### WORK TASK
Give only the number of lines in the records below that contain the word "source".

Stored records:
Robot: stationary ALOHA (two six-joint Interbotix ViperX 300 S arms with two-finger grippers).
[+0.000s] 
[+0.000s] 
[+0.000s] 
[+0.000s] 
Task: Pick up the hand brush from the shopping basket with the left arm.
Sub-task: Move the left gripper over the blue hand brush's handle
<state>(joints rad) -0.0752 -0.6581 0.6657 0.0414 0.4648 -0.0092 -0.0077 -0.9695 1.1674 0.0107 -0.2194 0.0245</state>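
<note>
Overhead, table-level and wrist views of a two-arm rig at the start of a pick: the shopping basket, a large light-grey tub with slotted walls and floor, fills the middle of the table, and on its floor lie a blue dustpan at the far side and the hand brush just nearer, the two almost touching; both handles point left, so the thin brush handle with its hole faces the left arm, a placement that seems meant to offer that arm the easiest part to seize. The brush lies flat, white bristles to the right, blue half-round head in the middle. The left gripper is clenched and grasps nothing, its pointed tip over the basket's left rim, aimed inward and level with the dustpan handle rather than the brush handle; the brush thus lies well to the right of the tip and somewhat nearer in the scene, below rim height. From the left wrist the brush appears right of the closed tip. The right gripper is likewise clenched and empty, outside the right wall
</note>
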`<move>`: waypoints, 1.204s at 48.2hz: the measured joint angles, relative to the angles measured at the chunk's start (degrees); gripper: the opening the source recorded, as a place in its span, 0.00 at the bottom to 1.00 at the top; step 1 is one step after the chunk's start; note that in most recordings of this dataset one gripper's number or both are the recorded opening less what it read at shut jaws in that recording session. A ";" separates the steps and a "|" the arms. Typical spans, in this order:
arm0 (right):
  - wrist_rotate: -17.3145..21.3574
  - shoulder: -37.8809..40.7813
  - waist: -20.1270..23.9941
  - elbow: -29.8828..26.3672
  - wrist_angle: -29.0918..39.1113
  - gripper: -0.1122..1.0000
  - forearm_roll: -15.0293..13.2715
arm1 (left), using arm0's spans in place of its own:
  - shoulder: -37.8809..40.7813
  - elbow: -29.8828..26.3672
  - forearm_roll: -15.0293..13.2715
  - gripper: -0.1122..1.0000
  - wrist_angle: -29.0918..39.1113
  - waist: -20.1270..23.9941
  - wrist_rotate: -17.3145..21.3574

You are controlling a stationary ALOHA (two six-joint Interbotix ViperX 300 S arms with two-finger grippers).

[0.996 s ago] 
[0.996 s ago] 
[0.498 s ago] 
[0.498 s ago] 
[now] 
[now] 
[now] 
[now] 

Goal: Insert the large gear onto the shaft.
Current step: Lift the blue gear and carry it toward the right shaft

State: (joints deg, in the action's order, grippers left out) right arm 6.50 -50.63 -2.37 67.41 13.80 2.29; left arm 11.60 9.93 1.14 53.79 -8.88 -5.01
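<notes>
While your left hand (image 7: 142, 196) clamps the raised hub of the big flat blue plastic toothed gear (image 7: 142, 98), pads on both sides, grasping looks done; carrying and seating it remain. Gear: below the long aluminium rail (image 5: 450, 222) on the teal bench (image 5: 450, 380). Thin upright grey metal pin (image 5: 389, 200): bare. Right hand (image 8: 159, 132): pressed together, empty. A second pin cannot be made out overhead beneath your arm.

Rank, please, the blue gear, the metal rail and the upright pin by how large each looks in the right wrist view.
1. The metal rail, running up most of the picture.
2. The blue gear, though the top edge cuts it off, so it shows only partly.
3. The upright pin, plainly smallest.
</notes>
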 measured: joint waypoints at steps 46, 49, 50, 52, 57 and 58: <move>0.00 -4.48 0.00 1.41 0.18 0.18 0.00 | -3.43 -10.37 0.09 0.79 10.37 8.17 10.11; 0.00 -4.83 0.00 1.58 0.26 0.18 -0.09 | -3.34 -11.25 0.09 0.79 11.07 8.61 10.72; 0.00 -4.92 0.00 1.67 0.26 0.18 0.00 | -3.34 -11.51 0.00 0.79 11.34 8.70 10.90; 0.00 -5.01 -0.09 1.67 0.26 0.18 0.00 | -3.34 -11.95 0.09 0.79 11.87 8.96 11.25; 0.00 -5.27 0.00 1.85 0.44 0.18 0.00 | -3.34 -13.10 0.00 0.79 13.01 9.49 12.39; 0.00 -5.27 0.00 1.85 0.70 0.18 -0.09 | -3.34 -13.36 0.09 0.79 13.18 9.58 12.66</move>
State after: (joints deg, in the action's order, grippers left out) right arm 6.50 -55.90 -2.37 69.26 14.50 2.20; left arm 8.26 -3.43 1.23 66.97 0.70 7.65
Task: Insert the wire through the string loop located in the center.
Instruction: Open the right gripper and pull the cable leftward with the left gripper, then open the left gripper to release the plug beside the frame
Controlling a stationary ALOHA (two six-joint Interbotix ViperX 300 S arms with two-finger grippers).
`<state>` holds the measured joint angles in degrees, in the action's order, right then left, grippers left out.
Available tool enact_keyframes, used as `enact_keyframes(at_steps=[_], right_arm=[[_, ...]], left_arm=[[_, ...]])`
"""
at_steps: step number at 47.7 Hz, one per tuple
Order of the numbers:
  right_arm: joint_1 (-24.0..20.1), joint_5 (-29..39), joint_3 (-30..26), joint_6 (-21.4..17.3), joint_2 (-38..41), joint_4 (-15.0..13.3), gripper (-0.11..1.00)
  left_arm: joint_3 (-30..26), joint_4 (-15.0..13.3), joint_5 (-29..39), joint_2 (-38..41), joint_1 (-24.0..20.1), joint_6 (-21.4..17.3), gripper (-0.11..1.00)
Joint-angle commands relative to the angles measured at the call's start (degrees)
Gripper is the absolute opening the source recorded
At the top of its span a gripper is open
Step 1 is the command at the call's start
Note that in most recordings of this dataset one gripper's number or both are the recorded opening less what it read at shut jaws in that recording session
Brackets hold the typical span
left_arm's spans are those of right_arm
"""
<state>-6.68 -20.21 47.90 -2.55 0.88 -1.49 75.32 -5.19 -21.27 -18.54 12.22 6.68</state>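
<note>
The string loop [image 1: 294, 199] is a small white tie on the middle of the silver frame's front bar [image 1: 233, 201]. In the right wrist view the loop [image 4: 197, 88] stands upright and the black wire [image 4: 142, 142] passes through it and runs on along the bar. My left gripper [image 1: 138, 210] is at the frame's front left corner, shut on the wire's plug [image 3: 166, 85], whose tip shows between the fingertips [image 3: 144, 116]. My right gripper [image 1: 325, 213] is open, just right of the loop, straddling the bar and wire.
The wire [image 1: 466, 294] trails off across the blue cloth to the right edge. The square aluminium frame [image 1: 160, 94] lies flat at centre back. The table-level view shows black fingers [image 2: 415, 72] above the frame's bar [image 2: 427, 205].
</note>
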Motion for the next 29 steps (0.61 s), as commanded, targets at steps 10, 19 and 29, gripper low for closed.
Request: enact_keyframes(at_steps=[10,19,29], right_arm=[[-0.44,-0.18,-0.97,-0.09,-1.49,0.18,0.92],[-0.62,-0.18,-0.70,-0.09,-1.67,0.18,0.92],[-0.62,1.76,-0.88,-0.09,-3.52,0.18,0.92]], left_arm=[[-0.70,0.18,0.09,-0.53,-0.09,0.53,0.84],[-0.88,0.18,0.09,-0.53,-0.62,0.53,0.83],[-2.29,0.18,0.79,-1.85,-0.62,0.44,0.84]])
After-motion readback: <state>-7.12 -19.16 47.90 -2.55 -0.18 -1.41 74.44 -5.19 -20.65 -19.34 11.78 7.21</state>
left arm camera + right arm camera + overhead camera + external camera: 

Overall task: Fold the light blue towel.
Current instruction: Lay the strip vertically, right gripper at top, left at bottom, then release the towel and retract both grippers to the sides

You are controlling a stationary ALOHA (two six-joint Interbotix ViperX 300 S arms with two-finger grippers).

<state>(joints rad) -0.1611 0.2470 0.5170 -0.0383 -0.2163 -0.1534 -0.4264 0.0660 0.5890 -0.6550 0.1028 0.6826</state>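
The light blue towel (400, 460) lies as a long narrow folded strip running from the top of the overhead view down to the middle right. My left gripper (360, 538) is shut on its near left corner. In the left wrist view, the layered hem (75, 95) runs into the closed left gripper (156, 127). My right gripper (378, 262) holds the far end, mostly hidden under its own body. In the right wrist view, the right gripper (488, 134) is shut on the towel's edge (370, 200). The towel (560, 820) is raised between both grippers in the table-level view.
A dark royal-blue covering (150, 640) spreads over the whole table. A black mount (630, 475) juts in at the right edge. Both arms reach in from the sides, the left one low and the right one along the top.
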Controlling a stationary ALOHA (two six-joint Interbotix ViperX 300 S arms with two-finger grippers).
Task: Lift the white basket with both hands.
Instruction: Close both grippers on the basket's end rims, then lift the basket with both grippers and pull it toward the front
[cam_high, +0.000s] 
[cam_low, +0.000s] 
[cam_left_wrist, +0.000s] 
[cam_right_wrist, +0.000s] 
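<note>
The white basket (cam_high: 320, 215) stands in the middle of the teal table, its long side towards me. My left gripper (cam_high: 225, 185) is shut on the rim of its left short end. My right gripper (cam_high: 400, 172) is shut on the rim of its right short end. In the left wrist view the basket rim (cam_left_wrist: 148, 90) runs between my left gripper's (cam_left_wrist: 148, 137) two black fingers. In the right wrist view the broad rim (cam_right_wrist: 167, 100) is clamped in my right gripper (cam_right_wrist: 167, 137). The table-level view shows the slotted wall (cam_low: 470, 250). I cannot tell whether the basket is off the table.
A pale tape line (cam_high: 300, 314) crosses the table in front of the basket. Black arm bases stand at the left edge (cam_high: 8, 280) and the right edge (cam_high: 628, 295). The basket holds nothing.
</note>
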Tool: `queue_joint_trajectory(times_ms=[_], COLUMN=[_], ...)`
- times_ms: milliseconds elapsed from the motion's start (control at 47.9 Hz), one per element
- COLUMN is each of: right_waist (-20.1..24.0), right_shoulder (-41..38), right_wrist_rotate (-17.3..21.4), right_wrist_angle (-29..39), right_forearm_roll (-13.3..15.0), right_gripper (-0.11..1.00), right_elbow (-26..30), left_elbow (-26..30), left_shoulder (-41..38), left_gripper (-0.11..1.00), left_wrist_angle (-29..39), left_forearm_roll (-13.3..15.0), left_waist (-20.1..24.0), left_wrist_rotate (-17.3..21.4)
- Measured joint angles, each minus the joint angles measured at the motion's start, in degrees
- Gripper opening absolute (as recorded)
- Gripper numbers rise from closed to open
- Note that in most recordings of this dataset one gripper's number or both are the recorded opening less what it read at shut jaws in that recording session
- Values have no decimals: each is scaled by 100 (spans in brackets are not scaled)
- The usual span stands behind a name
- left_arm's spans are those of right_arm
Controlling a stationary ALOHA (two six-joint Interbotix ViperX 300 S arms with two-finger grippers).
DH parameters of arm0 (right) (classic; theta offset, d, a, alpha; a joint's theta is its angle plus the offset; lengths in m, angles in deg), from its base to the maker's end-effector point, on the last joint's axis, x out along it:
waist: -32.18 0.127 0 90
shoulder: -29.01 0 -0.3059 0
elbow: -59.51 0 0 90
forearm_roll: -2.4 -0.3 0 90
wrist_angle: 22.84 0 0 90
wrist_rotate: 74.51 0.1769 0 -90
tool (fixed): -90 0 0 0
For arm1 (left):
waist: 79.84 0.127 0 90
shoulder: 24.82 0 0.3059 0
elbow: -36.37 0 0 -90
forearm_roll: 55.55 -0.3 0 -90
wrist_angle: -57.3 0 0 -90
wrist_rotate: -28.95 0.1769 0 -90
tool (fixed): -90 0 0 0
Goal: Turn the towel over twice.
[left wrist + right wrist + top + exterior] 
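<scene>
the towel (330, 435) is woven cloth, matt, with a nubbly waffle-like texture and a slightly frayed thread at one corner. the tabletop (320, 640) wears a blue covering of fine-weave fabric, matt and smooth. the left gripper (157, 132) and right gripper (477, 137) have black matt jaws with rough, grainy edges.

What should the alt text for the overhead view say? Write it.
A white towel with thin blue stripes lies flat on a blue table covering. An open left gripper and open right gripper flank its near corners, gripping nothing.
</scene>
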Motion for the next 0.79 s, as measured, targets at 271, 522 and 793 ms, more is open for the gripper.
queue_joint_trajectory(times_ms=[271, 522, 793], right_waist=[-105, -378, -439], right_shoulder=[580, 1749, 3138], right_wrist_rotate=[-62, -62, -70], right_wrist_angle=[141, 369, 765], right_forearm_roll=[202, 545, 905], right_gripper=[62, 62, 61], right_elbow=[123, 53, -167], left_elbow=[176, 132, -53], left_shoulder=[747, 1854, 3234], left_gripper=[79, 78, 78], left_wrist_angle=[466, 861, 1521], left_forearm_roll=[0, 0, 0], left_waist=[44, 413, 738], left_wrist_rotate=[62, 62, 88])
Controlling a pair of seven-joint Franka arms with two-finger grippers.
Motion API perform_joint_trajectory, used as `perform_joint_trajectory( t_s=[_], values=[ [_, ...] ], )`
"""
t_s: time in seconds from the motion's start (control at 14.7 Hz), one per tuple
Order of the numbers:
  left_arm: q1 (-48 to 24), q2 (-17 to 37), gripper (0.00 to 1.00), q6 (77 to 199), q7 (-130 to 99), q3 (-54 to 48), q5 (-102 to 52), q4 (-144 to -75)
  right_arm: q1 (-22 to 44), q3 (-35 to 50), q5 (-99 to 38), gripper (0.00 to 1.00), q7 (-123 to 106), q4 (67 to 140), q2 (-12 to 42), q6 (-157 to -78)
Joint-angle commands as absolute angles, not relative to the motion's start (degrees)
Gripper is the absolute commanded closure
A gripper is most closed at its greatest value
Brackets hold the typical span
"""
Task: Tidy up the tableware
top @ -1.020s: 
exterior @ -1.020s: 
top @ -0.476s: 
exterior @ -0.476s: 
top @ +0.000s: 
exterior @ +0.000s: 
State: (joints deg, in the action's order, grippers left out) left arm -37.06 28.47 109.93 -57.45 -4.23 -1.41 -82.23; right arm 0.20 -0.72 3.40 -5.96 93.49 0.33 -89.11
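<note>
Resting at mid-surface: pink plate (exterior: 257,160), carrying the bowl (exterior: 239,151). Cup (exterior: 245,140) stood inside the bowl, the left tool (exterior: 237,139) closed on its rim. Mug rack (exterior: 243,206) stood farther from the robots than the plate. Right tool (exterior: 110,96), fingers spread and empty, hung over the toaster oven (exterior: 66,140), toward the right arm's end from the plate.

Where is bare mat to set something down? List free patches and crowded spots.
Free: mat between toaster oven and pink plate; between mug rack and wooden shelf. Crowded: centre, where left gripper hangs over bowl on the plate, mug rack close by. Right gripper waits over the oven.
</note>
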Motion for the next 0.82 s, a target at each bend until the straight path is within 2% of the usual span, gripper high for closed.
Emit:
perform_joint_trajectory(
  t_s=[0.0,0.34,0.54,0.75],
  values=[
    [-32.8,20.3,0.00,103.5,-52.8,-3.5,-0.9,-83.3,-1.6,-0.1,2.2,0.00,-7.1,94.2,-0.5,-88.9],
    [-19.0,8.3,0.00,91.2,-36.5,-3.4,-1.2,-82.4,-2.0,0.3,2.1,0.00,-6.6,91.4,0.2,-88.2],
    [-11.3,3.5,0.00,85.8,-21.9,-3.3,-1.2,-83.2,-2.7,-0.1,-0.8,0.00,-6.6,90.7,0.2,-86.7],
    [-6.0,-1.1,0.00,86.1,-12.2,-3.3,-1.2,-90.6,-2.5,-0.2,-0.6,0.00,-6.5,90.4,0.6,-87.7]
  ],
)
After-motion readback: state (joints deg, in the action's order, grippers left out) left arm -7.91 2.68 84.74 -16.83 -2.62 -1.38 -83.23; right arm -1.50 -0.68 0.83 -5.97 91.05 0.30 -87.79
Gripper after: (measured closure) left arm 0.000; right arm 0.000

### RESULT BELOW
2